Oppressed not disordered
I have fond memories of cracking jokes, sipping virgin margaritas and going for rides on adaptive bikes with the women and men with intellectual disabilities I supported.
As a front-line caregiver, I connected beyond difference, revelled in comedy and embraced the little moments along the way. I was light and carefree, and the work was about friendship and fun.
The organization I worked for encouraged me to see my role as building community. I was taught to interpret the screams, tears and punches of the individuals I supported as symptoms of their intellectual disabilities. I was urged to create a dreamland and to respond to challenging behaviours with finger painting, baking or singing G-rated songs. Pain was something nameable, tameable and unique to them. It was theirs.

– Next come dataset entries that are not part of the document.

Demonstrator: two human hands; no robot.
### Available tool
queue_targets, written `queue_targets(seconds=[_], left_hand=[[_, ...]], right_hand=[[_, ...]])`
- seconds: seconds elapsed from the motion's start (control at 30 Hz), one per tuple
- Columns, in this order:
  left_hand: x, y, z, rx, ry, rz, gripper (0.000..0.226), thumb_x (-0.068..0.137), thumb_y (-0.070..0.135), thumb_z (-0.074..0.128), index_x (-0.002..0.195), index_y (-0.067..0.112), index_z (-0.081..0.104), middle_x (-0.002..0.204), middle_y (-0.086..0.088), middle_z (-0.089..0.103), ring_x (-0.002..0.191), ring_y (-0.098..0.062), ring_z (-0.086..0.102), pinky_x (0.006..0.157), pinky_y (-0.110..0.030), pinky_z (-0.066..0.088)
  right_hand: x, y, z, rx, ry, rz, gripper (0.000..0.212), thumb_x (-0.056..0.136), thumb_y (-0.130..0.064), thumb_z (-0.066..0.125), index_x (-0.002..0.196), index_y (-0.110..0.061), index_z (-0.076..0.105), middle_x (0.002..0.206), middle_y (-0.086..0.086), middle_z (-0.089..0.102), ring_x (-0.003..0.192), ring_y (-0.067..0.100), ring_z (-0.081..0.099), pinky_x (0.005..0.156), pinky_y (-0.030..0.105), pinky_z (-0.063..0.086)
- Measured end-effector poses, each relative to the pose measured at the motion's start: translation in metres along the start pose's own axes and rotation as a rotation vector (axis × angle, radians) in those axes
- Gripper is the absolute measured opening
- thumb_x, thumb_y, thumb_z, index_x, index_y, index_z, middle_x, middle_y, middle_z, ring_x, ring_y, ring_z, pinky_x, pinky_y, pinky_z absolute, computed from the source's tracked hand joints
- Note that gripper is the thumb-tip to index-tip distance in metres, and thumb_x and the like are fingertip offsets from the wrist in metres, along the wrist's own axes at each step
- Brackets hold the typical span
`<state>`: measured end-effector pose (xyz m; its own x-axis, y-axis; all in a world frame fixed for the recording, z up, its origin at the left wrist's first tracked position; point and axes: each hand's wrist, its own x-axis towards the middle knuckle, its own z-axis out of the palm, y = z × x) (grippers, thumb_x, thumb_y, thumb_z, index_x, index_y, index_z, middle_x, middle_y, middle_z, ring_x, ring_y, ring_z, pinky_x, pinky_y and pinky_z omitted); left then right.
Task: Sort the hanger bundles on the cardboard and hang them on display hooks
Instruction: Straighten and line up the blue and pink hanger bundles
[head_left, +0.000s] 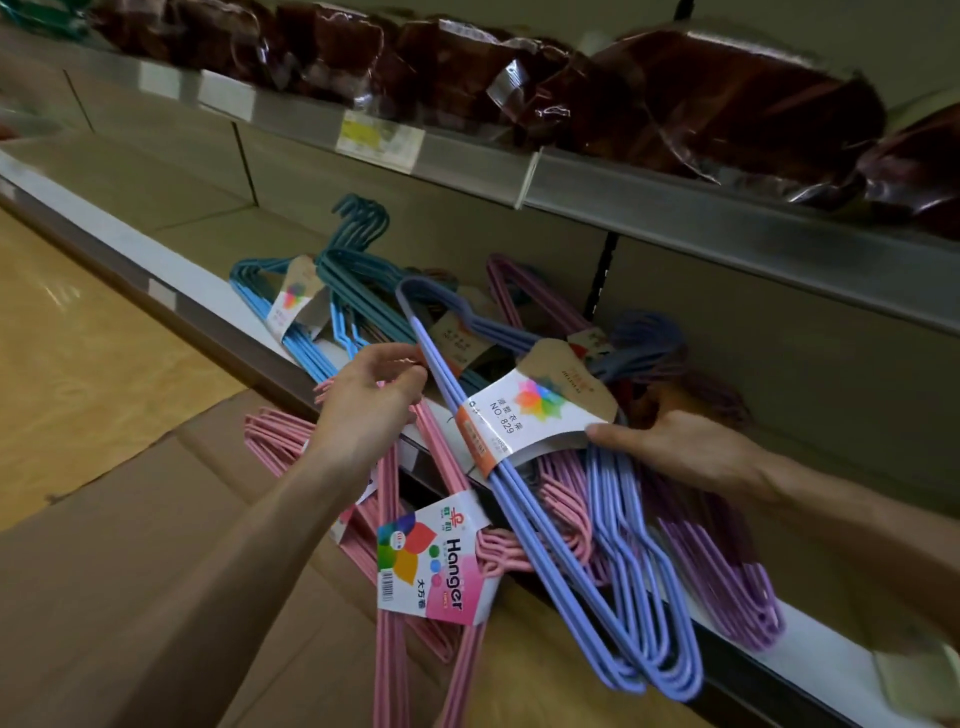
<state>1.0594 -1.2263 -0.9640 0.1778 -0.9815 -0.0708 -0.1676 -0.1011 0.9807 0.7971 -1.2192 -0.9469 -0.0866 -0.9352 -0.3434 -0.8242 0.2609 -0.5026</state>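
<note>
My right hand (680, 452) grips a periwinkle-blue hanger bundle (550, 530) by its white paper label, holding it slanted above the shelf edge. My left hand (369, 395) pinches the pink hanger bundle (395, 639), whose "Hanger" label hangs below my wrist, over the cardboard (130, 571). Another pink bundle (275, 436) lies on the cardboard beside my left wrist. On the low shelf lie light blue (291, 332), teal (358, 260) and purple (727, 561) bundles in a loose pile. No display hook is in view.
The low shelf's white front edge (171, 291) runs diagonally across the view. An upper shelf (623, 192) with price tags carries dark brown wrapped goods (727, 98). Yellowish floor (62, 364) lies to the left of the cardboard.
</note>
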Motion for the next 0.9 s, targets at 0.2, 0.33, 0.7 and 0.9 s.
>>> queue_targets(seconds=[0.2,0.33,0.7,0.9], left_hand=[[0.015,-0.017,0.027,-0.301,-0.081,-0.289,0.054,0.096,0.021,0.062,0.144,0.014,0.038,0.122,-0.014,0.059,0.106,-0.028,0.063,0.095,-0.041,0.053],[0.012,-0.015,0.036,-0.374,-0.164,-0.314,0.031,0.097,0.018,0.060,0.127,0.015,0.050,0.116,-0.010,0.066,0.103,-0.027,0.068,0.088,-0.037,0.053],[0.011,-0.013,0.022,-0.476,-0.150,-0.278,0.049,0.093,0.021,0.066,0.136,0.010,0.046,0.121,-0.020,0.065,0.098,-0.030,0.072,0.087,-0.039,0.059],[0.010,-0.001,0.008,-0.505,-0.057,-0.221,0.044,0.096,0.025,0.062,0.134,0.007,0.048,0.106,-0.017,0.073,0.087,-0.029,0.075,0.076,-0.038,0.062]], right_hand=[[0.014,-0.004,0.026,0.137,-0.085,-0.007,0.024,0.084,-0.036,0.078,0.101,-0.021,0.071,0.089,0.000,0.074,0.073,0.012,0.068,0.062,0.021,0.050],[0.018,-0.005,0.031,0.195,-0.034,0.130,0.022,0.085,-0.020,0.073,0.100,-0.004,0.069,0.097,0.022,0.073,0.078,0.033,0.070,0.069,0.041,0.057],[0.009,-0.010,0.018,0.384,0.008,0.125,0.016,0.090,-0.015,0.063,0.087,-0.001,0.070,0.072,0.011,0.075,0.070,0.031,0.074,0.081,0.051,0.061],[0.008,-0.028,0.017,0.342,0.111,-0.027,0.020,0.087,-0.011,0.061,0.068,-0.007,0.068,0.065,0.010,0.073,0.059,0.026,0.072,0.070,0.038,0.059]])
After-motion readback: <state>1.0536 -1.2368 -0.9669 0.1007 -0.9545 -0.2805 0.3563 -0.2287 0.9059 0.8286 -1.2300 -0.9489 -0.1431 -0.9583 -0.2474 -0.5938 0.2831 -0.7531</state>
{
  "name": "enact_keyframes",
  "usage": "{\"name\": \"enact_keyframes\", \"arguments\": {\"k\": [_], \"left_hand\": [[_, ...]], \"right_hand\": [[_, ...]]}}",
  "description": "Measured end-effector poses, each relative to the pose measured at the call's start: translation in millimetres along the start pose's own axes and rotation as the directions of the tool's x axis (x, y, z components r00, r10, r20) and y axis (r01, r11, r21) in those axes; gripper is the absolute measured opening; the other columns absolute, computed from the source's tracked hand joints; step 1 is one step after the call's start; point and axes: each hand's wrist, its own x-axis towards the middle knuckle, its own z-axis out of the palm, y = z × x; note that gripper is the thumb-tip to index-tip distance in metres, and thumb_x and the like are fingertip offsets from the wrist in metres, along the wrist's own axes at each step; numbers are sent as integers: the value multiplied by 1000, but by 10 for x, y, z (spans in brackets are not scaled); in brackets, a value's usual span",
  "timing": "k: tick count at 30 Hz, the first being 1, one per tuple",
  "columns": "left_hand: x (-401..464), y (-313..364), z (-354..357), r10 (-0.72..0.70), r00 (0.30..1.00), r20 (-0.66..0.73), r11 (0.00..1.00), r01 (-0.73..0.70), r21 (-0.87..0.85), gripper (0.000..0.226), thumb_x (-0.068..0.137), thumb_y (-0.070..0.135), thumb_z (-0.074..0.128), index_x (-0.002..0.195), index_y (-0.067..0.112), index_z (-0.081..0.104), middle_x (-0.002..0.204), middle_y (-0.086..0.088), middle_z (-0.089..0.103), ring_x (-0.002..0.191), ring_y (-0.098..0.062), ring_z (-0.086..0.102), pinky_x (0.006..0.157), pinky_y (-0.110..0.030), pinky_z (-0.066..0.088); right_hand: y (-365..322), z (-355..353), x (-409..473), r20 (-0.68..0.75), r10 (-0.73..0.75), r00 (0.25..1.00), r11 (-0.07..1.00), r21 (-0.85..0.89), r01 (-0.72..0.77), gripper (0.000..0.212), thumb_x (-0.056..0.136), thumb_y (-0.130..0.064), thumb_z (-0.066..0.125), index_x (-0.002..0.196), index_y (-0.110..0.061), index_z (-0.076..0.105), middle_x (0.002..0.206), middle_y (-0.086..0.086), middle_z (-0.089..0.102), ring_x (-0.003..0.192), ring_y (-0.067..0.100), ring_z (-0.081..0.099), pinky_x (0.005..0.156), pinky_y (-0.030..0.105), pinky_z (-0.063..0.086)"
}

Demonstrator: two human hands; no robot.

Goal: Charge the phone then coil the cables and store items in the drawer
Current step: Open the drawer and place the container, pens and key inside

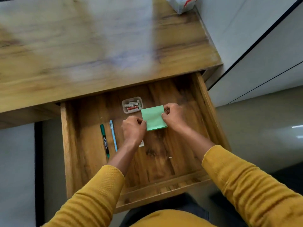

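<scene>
1. Storing stage, by the look of it: drawer (207,102) pulled fully out below the desk (98,46), both hands working inside it at frame centre
2. No phone, charger or cable anywhere in view, so charging and coiling cannot be judged done or not from here; possibly stored elsewhere or out of frame
3. Left hand (133,128) with grip narrow, fingertips pinching the left edge of a green pad of notes (153,117)
4. Right hand (173,115) likewise pinching the pad's upper right edge; pad held just above or on the drawer floor, cannot tell which
5. Inside the drawer: small clear tray (124,110) above the pad, holding what look like batteries (132,106); green marker (104,140) and light blue pen (113,135) lying side by side at centre left; small white slip (141,143) partly hidden under the left wrist
6. Clear plastic box (182,4) at the upper right corner of the desk, contents too blurred to name
7. Left to do, probably: release the pad, then push the drawer shut
</scene>
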Motion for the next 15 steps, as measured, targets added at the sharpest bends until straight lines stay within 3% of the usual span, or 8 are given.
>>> {"name": "enact_keyframes", "arguments": {"k": [3, 8, 11, 15], "left_hand": [[67, -28, 136, -40, 998, 45, 993, 34, 113, 18, 97, 30, 75, 98, 14, 84, 98, -5, 81, 83, -16, 75, 51, -14, 47], [190, -40, 258, -87, 994, 59, 986, 78, 144, 16, 95, 28, 77, 96, 13, 82, 98, -6, 79, 86, -19, 74, 70, -34, 66], [220, -21, 274, -71, 996, 55, 987, 62, 149, 15, 93, 29, 79, 94, 13, 80, 102, -5, 79, 88, -18, 74, 69, -33, 66], [210, 1, 259, -55, 997, 55, 982, 44, 186, 17, 92, 32, 81, 90, 16, 74, 107, -7, 78, 93, -19, 74, 62, -29, 62]], "right_hand": [[86, 72, 43, 17, 37, 999, 997, -73, -35, 19, 87, -9, 71, 103, -17, 80, 92, 1, 75, 81, 19, 70, 65, 33, 59], [144, 149, 101, 51, 11, 999, 994, -112, -5, 24, 89, -14, 69, 111, -15, 79, 102, 4, 78, 88, 24, 72, 70, 39, 64], [158, 174, 136, 49, -2, 999, 988, -154, 9, 25, 92, -17, 71, 116, -14, 77, 110, 5, 77, 95, 25, 72, 75, 40, 64], [163, 174, 186, 54, -69, 996, 939, -333, 83, 32, 94, -27, 73, 121, -11, 71, 115, 9, 73, 98, 26, 70, 76, 32, 57]]}}
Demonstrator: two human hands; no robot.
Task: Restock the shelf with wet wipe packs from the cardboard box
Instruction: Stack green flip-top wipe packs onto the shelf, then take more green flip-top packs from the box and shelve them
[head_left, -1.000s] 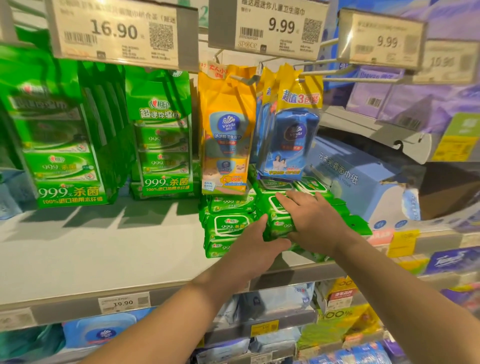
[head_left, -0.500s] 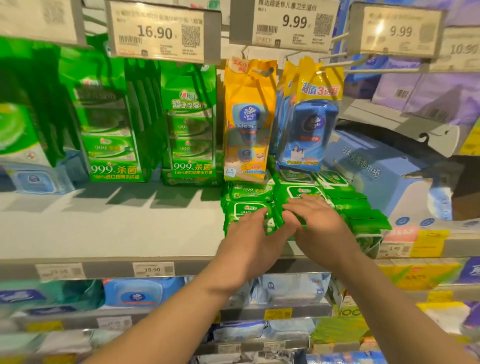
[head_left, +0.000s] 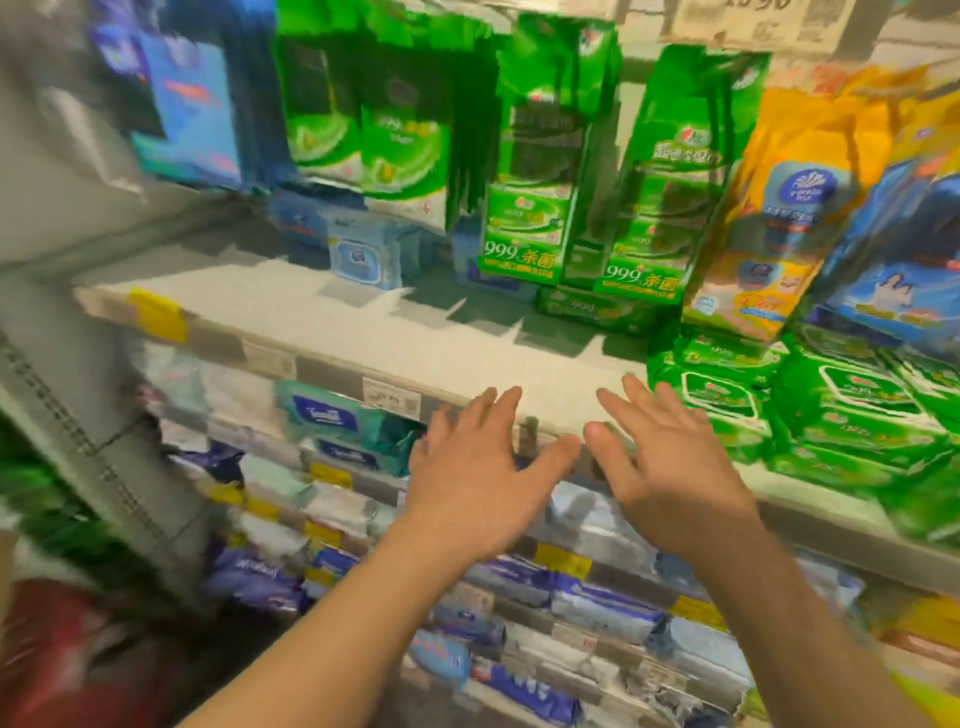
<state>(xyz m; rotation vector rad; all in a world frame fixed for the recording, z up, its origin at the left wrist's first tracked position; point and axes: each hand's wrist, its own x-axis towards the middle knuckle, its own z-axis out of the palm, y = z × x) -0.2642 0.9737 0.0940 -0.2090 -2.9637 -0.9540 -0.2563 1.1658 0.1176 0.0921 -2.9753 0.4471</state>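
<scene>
Both hands off now! The left hand (head_left: 480, 483) and right hand (head_left: 670, 475), a moment ago pressing the stacked green plastic wet wipe packs (head_left: 810, 415), hover empty with fingers spread before the grey metal shelf (head_left: 415, 343). The stack sits right, placed; the box is likely next, out of view. Behind, tall green hanging multipacks (head_left: 530, 171) and an orange hanging pack (head_left: 779, 208) crowd the back, though bare shelf remains left.

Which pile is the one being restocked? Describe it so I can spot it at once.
Find the pale shelf board running across the middle. At its right end, just right of the right hand, sits the stack of flat green wet wipe packs. Unlike the tall green bags hanging behind, these lie flat, white-edged lids facing up.
</scene>
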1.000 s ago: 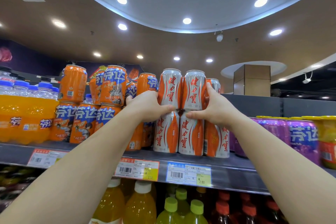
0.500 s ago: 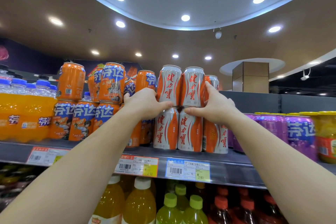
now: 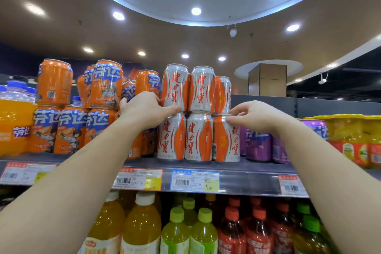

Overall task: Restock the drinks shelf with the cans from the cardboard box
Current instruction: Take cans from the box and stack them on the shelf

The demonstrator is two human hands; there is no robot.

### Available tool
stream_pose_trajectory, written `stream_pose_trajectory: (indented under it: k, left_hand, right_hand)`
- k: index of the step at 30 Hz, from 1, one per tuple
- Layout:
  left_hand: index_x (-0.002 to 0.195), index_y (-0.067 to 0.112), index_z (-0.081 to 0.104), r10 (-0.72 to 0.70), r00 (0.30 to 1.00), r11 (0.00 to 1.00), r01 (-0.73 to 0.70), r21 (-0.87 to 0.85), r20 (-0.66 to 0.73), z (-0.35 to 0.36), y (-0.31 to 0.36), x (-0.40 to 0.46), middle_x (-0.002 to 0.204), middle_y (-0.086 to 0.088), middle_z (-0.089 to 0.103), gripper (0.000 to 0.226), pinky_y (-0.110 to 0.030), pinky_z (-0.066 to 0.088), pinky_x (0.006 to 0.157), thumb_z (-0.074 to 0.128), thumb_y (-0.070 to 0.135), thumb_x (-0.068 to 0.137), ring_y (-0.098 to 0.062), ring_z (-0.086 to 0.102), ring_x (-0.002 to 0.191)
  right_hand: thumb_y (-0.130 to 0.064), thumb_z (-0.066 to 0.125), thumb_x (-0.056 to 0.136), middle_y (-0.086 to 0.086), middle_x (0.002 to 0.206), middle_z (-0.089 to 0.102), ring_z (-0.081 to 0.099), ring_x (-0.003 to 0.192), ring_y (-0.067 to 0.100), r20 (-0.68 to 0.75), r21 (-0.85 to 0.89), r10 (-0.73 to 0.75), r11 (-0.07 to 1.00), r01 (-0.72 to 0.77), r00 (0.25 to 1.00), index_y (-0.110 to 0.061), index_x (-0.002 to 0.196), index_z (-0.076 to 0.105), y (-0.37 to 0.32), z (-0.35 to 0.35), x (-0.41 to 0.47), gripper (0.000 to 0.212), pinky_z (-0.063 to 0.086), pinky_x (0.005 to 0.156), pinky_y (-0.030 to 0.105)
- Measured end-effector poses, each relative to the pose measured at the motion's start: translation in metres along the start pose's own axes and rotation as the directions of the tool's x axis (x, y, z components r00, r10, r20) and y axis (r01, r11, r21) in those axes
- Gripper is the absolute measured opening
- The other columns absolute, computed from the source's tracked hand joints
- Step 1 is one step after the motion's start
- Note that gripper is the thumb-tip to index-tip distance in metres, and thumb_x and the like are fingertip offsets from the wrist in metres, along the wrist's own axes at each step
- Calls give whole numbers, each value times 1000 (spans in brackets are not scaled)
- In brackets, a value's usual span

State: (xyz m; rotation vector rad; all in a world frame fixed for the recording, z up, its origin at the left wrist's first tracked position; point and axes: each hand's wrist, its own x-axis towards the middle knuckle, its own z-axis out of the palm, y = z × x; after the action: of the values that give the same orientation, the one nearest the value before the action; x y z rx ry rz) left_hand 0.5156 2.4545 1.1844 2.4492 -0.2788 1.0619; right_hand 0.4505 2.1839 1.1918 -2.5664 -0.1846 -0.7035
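Silver-and-orange cans stand two high on the drinks shelf (image 3: pixel 247 181). The top row holds a left can (image 3: pixel 175 86), a middle can (image 3: pixel 201 88) and a right can (image 3: pixel 223 93) set a little further back. Three lower cans (image 3: pixel 198 138) carry them. My left hand (image 3: pixel 146 109) grips the base of the upper left can, thumb across its front. My right hand (image 3: pixel 255 115) is off to the right, its loosely curled fingertips touching the seam between the upper and lower right cans. The cardboard box is out of view.
Orange soda cans (image 3: pixel 72 126) are stacked two high just left of my left hand, with orange soda bottles (image 3: pixel 14 126) beyond. Purple cans (image 3: pixel 257 146) and yellow-lidded cups (image 3: pixel 350 136) stand to the right. Bottles (image 3: pixel 140 229) fill the shelf below.
My right hand has let go of the upper cans and drawn back right and down to the seam. My left hand stays on the upper left can.
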Motion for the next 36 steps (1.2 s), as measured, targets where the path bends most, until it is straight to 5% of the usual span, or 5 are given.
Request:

Sandy, a 60-year-old woman with an intellectual disability, often raised her fist, yelled at her caregivers to “fuck off” and screamed that she was getting married. It became part of Sandy’s routine, and caregivers like me were encouraged to respond with a bundle of one-liners, not by addressing the underlying issues. Jeanette Winterson writes that “a tough life needs a tough language,” but the possibility that Sandy was hungering for intimacy, frustrated with her care or using a tough language to articulate a tough life wasn’t explored.
Frustrated by matching vulgar behaviours with innocent one-liners, I started exploring other possibilities. Dialoguing with anti-oppression and feminist activists, I came to see how the people I was caring for were speaking from a place of powerlessness, voicing deeply embedded trauma.
Pain became political.
The individuals I cared for weren’t disordered: they were oppressed. By seeing their challenging behaviours as part and parcel of their intellectual disability, but outside of systems of oppression, I was denying their pain, their trauma.
And whatever is happening in them is also happening in me. I am not outside of the trauma cycle, and I am not immune to oppression. I too have had my heart broken. I too have kicked, screamed, cried. I am within the system, within the story.
When I hear my story is political – rooted in oppression and not disorder – I am invited to cultivate freedom, to confront reality, to be gentle with myself and others and to foster community by transcending – and not denying – trauma. Our trauma.
Janna Klostermann writes from Ottawa, Ontario, where she is researching writing and identity at Carleton University. She believes “to make-story is to heal.”